Find every line in the listing below that includes the word "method", then give only how many there are.
::: SOURCE RECORDS :::
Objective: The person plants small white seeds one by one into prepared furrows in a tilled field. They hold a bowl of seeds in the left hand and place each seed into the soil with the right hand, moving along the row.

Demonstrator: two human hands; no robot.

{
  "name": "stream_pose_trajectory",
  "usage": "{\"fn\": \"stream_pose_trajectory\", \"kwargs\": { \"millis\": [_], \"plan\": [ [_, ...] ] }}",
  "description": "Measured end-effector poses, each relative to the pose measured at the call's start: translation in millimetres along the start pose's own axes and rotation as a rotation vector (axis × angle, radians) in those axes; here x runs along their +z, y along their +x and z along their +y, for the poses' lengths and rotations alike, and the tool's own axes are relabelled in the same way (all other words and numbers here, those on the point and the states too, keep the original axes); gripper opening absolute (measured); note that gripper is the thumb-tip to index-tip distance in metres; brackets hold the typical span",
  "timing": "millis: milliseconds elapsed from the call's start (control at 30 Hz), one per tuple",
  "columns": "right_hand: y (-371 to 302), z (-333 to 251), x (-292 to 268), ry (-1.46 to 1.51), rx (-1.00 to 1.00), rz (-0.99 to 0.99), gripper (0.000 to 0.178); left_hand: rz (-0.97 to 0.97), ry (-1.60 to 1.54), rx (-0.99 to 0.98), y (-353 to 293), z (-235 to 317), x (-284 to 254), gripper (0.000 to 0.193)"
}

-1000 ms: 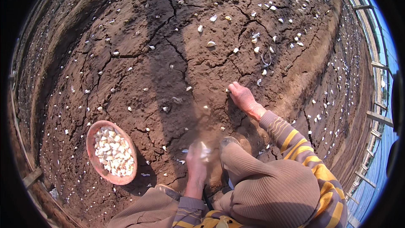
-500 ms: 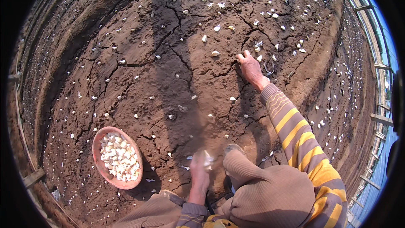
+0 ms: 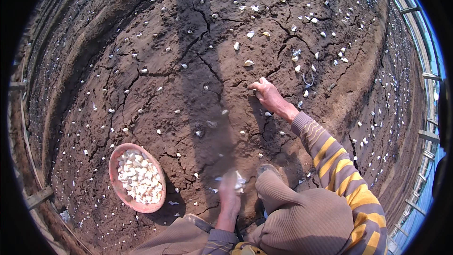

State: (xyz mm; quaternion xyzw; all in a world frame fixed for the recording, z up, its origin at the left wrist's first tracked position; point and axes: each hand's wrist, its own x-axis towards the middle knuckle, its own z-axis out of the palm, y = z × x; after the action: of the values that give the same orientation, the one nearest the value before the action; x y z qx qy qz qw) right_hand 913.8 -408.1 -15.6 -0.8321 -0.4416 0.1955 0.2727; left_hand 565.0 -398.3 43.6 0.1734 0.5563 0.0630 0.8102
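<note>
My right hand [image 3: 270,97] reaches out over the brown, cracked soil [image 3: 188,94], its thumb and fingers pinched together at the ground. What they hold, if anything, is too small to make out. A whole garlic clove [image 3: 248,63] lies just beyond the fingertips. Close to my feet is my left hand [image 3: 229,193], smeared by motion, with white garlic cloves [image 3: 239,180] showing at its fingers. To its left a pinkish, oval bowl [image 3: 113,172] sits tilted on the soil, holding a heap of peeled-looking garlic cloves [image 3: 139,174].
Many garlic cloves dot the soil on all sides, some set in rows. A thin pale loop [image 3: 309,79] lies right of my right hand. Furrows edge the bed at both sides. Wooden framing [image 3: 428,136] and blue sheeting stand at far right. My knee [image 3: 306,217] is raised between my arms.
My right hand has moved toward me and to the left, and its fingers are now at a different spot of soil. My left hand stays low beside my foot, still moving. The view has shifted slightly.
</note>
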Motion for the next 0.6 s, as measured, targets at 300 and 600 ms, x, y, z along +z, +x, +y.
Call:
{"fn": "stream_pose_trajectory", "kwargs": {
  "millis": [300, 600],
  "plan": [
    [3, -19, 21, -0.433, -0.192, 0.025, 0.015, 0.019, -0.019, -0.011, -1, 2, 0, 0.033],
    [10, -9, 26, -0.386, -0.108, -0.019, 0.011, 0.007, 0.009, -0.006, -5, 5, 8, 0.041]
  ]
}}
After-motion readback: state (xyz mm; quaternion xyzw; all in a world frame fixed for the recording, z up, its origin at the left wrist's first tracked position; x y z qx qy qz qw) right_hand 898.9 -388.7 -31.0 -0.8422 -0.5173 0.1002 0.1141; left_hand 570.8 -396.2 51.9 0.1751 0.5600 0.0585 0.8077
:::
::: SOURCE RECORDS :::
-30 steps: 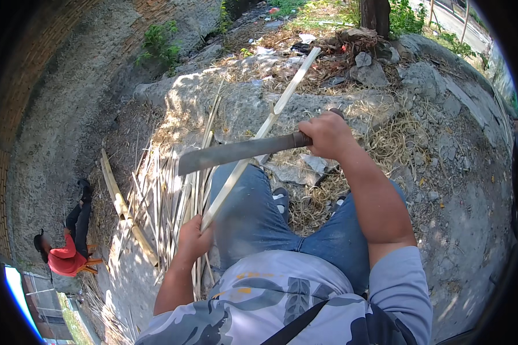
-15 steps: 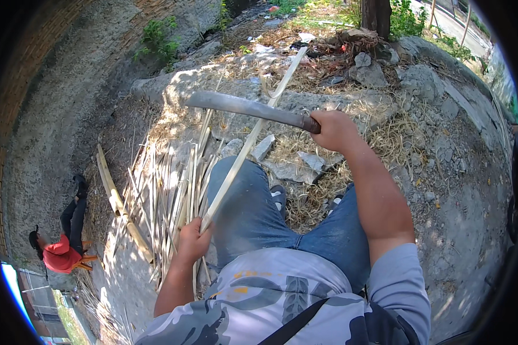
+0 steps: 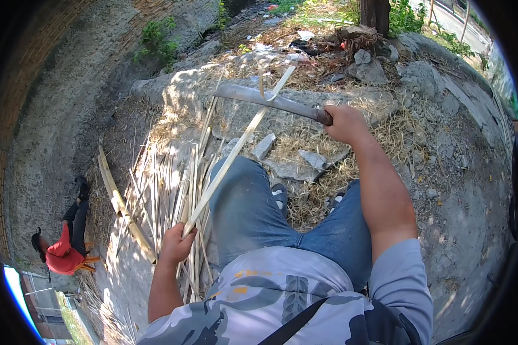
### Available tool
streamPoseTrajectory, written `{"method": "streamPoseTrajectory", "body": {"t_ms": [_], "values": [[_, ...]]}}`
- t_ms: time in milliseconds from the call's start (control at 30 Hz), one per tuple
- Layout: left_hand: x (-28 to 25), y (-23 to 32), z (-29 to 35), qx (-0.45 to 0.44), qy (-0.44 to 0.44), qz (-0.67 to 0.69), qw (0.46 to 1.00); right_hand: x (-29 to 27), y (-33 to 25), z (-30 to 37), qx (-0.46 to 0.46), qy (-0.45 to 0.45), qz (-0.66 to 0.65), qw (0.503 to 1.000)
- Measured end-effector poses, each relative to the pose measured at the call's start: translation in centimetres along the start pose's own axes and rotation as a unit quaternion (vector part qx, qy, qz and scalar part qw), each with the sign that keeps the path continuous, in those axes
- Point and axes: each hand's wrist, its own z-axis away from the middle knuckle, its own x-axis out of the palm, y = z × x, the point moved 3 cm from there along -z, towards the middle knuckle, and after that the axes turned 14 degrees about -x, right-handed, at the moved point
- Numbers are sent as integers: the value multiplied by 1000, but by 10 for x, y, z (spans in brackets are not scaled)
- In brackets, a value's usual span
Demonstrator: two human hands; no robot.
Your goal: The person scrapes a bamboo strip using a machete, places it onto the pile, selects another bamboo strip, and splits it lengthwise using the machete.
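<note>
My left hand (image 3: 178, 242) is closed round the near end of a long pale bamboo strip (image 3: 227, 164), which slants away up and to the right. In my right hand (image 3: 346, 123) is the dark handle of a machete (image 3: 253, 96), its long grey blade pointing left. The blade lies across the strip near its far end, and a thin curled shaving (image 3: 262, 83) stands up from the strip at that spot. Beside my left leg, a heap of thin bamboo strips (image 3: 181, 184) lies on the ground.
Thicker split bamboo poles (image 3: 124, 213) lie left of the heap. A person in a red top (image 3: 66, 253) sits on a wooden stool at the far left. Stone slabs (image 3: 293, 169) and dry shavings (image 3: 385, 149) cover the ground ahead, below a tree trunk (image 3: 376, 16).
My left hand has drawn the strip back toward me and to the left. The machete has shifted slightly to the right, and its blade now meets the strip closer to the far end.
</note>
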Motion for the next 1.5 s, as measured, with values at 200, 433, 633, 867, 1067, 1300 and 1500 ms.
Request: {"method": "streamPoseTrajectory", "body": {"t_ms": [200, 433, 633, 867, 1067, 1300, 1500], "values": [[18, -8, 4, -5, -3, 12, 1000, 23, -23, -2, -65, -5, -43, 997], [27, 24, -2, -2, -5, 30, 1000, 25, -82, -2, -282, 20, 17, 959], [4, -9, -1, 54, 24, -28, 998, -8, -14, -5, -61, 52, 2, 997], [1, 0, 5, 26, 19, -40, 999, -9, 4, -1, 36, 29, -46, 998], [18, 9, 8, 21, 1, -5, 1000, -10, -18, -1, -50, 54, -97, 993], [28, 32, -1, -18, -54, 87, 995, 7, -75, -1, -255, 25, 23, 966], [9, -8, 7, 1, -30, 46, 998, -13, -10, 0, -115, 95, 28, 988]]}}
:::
EXERCISE ANSWER:
2